In the first study, students were placed in pairs and asked to pitch an ideas to their partner for a movie concept. The results: "the ideas impressed the person evaluating the pitch roughly 50% more than did those from the least narcissistic pitchers." BUT the interesting twist was when these same ideas were evaluated by two independent observers who only saw the ideas on paper, but did not see the pitches: "Having only seen the movie pitches in written form, they found the narcissists' ideas to be about as creative as proposals from non-narcissists. The difference, the researchers say, was in the pitch itself: narcissists were more enthusiastic, witty, and charming—all traits, according to past research, that people associate with creativity."

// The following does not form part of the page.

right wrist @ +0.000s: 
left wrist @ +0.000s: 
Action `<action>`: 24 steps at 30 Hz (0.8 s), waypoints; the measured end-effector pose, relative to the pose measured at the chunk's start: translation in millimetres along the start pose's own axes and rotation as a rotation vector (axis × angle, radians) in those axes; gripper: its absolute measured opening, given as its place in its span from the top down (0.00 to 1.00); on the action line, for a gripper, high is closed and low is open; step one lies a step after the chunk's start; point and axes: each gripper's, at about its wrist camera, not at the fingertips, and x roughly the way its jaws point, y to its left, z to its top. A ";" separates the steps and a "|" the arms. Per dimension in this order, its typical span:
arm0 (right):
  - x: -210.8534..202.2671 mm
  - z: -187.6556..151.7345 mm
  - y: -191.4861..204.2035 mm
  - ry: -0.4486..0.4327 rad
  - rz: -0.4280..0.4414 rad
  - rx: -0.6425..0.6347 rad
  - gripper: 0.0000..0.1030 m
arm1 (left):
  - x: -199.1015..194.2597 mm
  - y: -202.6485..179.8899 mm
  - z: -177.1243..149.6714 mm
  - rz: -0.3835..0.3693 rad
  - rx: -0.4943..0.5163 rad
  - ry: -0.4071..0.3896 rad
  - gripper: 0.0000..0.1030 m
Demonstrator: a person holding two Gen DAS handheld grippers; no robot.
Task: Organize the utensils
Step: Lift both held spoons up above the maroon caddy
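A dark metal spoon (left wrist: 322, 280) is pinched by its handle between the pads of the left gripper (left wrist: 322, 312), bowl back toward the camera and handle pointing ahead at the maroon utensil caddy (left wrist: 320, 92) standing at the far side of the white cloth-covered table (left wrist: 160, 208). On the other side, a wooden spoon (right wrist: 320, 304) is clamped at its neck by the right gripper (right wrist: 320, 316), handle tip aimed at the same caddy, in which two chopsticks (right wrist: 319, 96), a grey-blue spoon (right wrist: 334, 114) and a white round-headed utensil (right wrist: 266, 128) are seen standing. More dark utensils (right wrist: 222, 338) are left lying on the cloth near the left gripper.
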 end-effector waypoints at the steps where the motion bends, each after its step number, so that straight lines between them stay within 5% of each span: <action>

In other words, the live pitches led people to make an attribution error, to confuse stereotypical features of creative people with creative ideas. (This explains, by the way, why creative people who come in bodies that can't pitch need someone on their team to sell their ideas: Steve Wozniak would not have succeeded without Steve Jobs' pizazz.)
The second study bugs me, and even though I don't like it, I am trying to resist rejecting it because it was done quite well. "The researchers composed 4 person teams of various numbers of narcissists: asked them to draw up proposals to improve the performance of real businesses and other organizations. Teams made up of three or four narcissists came up with incremental proposals and failed to generate and discuss many ideas, but so did teams with no narcissists. The teams that generated the most ideas were half narcissist." Senior author Jack Goncalo speculated that this finding may have occurred because: "narcissists can help get ideas on the table. If there are too many of them, however, there may be too many egos in the room, preventing anything from getting done."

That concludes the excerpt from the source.